On the understanding of how Atmos is implemented inside an actual theater, the word that I got was that if you are moving to a 9 or 11 channel implementation, that you will get a far better bang for the buck putting in a front wide (9) and only 2 ceiling speakers (11) as the mixing will minimize the dead sound zone between the front and surround in any sound panning. The comment was that you will see that far more than any overhead sounds in most movies.

The other rather interesting bit was the description of how surround sound is handled. In the theater you have an array of side speakers. In 5.1 and 7.1 mixes, these arrays are handled as one so the same sound comes out of the array of lets say 5 speakers. To ones ears that is a large defuse sound. Under Atmos, there is the ability to address each of those same 5 speakers individually. That does give you either more control over a sweeping pan, or to accurately define a location, but you still need to remember the theater has 5 speakers. In your home you have ONE.

This sort of gives you a choice. Do you want that one speaker to be a large defuse sound that covers a large area, or more pinpoint accurate with large sound holes between the front and rear surround speaker coverage? Unless you are putting in multiple side surround speakers in your implementation, you will loose sound coverage to gain accuracy. That is a choice you need to make.

The Dolby spec need to be taken with a grain of salt as you look towards what will give you the sound that was intended and also you enjoy.
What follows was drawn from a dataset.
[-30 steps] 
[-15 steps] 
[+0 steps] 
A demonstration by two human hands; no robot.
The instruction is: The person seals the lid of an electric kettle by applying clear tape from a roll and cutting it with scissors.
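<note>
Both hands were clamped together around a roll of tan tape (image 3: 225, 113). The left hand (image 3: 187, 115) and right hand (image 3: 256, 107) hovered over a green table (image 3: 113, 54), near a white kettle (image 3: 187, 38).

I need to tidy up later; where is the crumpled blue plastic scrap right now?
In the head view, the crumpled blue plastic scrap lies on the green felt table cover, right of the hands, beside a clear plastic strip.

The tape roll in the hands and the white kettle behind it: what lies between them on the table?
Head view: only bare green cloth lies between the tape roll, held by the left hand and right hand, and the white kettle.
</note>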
I experienced a CEDIA 2014 demo (when Atmos was demo'd for the first time), where they did a 9.1.4 setup and people asked about the front wides, and (I wish I remember the manufacturer/vendor) the guy said that they actually have a lot of preference towards a 9.1.2 setup OVER a 7.1.4. I believe that I posted that here at some point. All I know is that the 9.1.4 setup was really impressive, then again, there was something like $25,000 just is audio processors to do it, plus amplification, etc at the time.

I also agree that the Dolby specs need to be taken with a few grains of salt. I was in a discussion in a home theater group on Facebook just last week with a senior sound engineer about a few audio topics, and he at one point even mentioned that specs are put out there for creating a "target to shoot for" and that things are more flexible. At one point he even stated that a speaker (implied to mean Atmos ceiling speaker) could be even 10-20 degrees out of Dolby spec for location placement and still yield 95% positive result. Things are pretty flexible, up to a point, and then they drop into the toilet (my words, not his) pretty quickly.

I am on the verge of experimenting even more with my side surrounds by moving them to be slighting in front of my front row of seats. I find that the surround field effects are AMAZING in the 2nd row seats in my theater, but I like sitting up front, so I want to put my front row into that same large surround soundfield. I would think that this could be deemed unnecessary if I installed some front wide speakers instead. It was this discussion about putting side surround in front of the listening position and how that went against Dolby (and others) spec that started the conversation with him about the flexibility available, particularly with Atmos.